> Task item: Every line below that holds the string "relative" should be copied out.
****************************************
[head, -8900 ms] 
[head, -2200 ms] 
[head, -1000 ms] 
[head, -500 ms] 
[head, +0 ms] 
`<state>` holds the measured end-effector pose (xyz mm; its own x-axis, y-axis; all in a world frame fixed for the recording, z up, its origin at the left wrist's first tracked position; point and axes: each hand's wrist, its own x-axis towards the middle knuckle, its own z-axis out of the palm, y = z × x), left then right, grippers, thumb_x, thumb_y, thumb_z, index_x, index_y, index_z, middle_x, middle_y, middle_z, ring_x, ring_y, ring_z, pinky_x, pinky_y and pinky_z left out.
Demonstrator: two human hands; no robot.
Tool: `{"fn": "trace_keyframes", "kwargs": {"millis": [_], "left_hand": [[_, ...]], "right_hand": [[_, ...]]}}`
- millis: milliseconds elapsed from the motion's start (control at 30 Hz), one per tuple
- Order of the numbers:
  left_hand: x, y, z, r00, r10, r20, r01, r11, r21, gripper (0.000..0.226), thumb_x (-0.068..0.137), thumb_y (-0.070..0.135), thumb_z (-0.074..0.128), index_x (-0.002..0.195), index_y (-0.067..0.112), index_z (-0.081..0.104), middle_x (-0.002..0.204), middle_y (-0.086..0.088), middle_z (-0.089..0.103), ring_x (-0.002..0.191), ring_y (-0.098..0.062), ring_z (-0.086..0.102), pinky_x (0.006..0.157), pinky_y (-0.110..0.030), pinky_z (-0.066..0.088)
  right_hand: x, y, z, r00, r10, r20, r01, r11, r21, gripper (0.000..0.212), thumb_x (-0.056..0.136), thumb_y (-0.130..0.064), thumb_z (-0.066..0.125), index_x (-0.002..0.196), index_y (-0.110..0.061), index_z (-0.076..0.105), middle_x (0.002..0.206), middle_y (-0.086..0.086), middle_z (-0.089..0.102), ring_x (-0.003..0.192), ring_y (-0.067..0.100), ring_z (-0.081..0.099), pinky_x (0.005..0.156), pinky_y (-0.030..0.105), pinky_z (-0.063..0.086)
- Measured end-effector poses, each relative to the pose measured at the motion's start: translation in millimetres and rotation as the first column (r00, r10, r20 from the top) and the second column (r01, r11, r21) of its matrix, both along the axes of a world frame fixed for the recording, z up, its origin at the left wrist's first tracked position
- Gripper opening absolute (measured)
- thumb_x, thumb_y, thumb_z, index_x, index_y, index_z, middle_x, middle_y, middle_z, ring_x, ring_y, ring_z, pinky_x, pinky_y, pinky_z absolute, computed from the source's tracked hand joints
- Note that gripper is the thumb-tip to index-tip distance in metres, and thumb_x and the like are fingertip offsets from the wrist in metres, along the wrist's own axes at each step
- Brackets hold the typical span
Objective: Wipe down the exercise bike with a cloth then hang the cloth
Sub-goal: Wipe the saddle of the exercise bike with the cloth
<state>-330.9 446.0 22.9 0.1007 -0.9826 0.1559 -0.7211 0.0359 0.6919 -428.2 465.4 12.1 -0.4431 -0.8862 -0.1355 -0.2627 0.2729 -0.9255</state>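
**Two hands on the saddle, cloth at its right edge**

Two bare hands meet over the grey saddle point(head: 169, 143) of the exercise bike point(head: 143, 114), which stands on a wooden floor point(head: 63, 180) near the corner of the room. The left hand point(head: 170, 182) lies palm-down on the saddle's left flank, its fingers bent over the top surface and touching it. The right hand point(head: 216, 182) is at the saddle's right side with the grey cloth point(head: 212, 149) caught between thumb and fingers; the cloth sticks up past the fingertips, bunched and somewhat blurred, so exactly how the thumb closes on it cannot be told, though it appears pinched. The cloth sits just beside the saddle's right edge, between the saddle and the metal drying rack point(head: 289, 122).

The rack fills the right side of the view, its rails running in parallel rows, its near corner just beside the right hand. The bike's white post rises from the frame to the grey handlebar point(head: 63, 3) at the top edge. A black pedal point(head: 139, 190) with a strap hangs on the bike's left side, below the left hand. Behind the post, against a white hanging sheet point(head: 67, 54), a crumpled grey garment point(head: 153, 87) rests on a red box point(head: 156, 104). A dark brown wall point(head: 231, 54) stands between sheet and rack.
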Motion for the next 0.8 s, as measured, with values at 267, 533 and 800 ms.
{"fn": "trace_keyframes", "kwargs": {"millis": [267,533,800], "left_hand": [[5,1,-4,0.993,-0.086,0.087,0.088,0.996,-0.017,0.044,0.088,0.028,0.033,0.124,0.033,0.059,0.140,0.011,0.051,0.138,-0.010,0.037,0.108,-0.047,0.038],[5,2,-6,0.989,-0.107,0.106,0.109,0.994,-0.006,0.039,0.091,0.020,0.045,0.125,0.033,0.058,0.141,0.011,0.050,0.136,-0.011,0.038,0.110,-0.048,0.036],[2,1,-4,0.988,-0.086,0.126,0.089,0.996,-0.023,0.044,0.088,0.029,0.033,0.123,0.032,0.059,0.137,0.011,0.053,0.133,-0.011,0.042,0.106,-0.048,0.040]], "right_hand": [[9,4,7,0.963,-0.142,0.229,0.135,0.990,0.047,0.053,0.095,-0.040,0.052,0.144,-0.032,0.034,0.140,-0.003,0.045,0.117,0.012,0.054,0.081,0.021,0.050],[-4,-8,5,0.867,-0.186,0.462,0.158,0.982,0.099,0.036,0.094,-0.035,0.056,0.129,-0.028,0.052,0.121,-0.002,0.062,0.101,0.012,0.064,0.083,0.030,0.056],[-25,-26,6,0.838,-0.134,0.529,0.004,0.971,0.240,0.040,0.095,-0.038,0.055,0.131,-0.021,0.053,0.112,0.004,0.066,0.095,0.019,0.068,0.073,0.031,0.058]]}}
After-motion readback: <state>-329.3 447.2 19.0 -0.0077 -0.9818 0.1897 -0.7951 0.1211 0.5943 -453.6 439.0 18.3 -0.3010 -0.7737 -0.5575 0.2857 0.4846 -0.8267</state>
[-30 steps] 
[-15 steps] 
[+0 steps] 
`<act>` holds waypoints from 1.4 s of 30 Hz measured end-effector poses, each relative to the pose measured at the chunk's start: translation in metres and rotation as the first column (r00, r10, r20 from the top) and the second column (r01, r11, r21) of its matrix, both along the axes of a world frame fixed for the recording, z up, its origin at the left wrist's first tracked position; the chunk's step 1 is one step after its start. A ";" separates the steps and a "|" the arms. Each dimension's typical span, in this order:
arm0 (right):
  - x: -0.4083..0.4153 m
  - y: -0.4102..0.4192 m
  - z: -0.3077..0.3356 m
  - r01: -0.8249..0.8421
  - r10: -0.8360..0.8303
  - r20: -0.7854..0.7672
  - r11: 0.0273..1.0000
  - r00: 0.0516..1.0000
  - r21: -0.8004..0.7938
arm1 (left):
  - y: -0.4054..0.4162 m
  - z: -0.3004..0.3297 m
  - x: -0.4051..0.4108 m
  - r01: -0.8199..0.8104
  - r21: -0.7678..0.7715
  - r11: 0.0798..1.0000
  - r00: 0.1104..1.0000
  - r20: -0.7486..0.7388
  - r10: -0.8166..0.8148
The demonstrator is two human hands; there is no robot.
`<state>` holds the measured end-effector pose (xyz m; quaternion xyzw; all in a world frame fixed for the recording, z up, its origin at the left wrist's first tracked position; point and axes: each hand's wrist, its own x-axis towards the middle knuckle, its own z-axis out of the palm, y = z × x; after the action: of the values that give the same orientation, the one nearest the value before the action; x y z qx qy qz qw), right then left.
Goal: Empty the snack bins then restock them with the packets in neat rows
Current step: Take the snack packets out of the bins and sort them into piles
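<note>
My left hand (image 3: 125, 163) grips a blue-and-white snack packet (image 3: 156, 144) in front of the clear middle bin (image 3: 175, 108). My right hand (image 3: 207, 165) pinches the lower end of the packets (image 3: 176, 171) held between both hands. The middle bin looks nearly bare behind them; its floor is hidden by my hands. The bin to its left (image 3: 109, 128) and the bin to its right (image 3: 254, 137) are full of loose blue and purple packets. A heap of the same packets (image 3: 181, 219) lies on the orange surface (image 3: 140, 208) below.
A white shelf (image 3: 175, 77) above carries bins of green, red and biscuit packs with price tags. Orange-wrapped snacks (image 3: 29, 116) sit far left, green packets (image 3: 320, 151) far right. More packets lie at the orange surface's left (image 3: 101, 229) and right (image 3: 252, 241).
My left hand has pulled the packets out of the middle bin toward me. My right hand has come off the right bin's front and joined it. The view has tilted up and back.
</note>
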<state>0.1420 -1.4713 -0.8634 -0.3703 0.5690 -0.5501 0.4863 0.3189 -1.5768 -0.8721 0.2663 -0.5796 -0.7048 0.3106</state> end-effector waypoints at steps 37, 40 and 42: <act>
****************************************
> Written response:
- Measured end-effector poses, each relative to the pose measured at the motion's start: translation in millimetres and rotation as the first column (r00, r10, r20 from the top) and the second column (r01, r11, r21) of its matrix, both along the axes of a world frame fixed for the recording, z up, its origin at the left wrist's first tracked position
`<act>` holds waypoints from 1.4 s of 30 Hz measured end-effector poses, each relative to the pose measured at the chunk's start: translation in metres and rotation as the first column (r00, r10, r20 from the top) and the second column (r01, r11, r21) of its matrix, both along the axes of a world frame fixed for the recording, z up, its origin at the left wrist's first tracked position; the chunk's step 1 is one step after its start. A ";" separates the steps and a "|" the arms. Each dimension's typical span, in this order:

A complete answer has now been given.